**Aim of the task:**
Give back all of the data exactly.
··· Data section ···
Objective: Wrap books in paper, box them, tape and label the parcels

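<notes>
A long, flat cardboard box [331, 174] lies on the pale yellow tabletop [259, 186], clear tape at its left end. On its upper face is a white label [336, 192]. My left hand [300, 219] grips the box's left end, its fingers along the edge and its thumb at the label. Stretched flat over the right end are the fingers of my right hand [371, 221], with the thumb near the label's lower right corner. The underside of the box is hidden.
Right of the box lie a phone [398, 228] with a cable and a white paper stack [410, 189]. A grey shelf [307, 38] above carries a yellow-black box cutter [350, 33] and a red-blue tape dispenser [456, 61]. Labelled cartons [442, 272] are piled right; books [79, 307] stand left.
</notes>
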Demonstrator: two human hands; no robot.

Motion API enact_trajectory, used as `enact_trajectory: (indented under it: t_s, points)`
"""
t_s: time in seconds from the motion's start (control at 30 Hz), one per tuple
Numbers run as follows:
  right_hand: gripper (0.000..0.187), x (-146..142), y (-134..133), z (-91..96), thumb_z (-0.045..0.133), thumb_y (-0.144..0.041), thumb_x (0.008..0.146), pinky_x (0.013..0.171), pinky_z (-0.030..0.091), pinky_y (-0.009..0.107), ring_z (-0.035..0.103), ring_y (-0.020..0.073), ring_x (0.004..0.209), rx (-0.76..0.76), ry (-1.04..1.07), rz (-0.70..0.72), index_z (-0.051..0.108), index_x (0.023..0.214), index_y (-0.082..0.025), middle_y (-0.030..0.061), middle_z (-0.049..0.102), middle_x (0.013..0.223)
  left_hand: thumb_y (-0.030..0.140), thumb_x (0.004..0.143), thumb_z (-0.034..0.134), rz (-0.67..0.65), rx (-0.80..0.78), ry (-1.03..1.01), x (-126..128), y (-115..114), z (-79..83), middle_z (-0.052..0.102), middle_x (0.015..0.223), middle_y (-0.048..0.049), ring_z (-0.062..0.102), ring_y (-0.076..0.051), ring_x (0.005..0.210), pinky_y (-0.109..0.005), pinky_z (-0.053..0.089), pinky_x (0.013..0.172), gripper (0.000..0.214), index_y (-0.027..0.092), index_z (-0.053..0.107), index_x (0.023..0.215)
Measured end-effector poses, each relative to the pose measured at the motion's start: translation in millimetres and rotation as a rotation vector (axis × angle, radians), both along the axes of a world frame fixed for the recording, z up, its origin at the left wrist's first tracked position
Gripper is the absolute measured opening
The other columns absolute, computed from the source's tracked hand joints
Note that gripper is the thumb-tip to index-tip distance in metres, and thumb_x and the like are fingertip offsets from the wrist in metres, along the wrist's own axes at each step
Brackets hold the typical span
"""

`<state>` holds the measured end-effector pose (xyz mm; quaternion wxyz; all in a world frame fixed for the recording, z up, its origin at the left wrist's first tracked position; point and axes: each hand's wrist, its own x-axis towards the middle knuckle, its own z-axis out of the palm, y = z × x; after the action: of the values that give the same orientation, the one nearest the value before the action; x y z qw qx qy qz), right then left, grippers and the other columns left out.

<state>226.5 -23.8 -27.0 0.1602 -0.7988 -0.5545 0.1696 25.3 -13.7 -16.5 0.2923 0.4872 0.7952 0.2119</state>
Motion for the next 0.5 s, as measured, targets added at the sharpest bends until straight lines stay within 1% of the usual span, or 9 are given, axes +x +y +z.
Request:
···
**Solution for this exercise:**
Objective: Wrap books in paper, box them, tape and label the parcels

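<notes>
A long, flat cardboard box [331, 174] lies on the pale yellow tabletop [259, 186], clear tape at its left end. On its upper face is a white label [336, 192]. My left hand [300, 219] grips the box's left end, its fingers along the edge and its thumb at the label. Stretched flat over the right end are the fingers of my right hand [371, 221], with the thumb near the label's lower right corner. The underside of the box is hidden.
Right of the box lie a phone [398, 228] with a cable and a white paper stack [410, 189]. A grey shelf [307, 38] above carries a yellow-black box cutter [350, 33] and a red-blue tape dispenser [456, 61]. Labelled cartons [442, 272] are piled right; books [79, 307] stand left.
</notes>
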Demonstrator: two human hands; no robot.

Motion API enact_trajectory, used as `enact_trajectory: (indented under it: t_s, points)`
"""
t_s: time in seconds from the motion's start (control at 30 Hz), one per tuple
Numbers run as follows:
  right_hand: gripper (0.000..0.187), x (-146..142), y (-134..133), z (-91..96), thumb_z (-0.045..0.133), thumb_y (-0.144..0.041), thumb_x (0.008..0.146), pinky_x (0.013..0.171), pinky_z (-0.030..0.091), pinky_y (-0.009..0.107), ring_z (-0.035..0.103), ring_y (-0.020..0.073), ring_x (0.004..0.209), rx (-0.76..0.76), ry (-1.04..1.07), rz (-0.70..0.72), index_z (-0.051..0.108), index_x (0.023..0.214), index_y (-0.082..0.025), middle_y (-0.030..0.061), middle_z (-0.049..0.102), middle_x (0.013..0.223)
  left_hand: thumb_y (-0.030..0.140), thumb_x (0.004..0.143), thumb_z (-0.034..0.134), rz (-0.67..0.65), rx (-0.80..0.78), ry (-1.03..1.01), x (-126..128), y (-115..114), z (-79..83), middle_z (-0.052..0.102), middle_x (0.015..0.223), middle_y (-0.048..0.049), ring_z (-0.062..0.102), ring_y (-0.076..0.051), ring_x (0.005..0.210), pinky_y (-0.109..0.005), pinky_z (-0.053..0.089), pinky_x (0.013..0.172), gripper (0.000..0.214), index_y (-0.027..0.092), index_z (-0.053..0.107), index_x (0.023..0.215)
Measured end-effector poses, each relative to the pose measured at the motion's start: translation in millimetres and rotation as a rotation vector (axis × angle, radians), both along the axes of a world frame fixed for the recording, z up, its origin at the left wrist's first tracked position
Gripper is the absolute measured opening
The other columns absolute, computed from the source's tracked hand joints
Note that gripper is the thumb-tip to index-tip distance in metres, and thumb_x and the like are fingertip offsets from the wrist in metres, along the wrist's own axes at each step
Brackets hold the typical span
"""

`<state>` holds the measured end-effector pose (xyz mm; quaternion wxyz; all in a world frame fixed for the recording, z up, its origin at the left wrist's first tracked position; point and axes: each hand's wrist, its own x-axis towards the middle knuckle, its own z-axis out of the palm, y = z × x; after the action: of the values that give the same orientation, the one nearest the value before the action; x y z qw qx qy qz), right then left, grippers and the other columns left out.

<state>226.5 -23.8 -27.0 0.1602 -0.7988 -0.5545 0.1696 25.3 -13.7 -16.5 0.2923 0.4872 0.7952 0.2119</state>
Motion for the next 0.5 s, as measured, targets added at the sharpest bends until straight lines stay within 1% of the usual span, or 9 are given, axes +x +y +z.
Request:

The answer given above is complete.